We read Listen to the Wind, a picture book based on Greg Mortenson’s Three Cups of Tea, and I had a hard time fielding the question of why all of the girls wore the hijab headscarf. I also explained how many men didn’t want girls to go to school, which is one reason why Greg is building schools for girls. With a child’s simplicity she didn’t understand why boys and girls should be treated differently. How could there be schools just for boys? Her (pre-)school has both boys and girls. For a four-year-old she’s pretty sharp. We also discussed the earthquake in Haiti which she had heard about on the radio!
My cat is terrified of my granddaughter. In her six years she’s never been around kids, and Bri is not exactly placid and does shriek (with joy) quite a bit. Cami hides until she can escape. Saturday night, Bri was asleep and I was reading when Cami came in the dog door. When she looked at the lump in the bed her tail flared out, like it does when she sees a bobcat. Not sure they’ll ever be friends.

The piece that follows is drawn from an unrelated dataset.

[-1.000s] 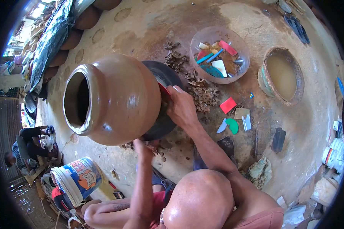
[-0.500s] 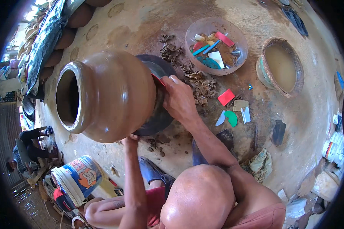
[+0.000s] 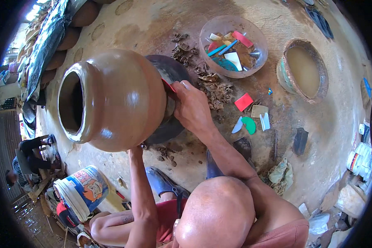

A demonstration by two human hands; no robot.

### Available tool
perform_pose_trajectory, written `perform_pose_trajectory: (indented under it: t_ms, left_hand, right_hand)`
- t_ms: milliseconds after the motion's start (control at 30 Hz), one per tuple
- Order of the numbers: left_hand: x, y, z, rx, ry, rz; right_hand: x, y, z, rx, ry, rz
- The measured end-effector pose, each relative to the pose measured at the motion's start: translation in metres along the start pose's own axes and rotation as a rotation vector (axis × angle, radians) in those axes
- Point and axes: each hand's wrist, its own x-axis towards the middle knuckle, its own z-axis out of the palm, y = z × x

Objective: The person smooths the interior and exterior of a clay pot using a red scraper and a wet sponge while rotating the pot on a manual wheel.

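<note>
A large wet, brown clay pot (image 3: 122,97) with a rounded belly and a thick rim appears at left of centre, its dark mouth at the left. Behind its base is a round black wheel (image 3: 171,66). Closed around a small red scraper (image 3: 168,87), my right hand (image 3: 193,106) presses it to the pot's lower side. From below, my left arm reaches to the pot's near side. Only the wrist end of my left hand (image 3: 135,152) shows; the pot hides the fingers, so their grip cannot be made out.
Clay scraps (image 3: 215,93) lie beside the wheel. A clear basin (image 3: 258,66) holds several scrapers, and a tub (image 3: 283,74) holds murky water. Loose pieces, including a green scraper (image 3: 249,125), lie at right. A bucket (image 3: 72,194) stands lower left; another person (image 3: 27,159) sits far left.
My left hand has slipped further behind the pot's near side, hiding its fingers. My right hand keeps the red scraper against the pot, with little shift. The whole view has moved slightly.
</note>
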Motion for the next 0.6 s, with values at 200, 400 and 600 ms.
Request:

Saturday night we watched Lassie, which I had gotten from the library. It was pretty lame, and in black and white. For contrast, we saw The Princess and the Frog at a theater on Sunday. Wow, not only the contrast of color, but of the speed with which the plot goes forward! I especially liked The Princess and the Frog because it took place in New Orleans, which I had visited a few times when I was working in Mississippi, and the film featured a Mardi Gras parade, which I had also seen, but this one was cleaned up for family consumption. (I don’t know – maybe back in the 1920’s, when the story takes place, Mardi Gras had less nudity?)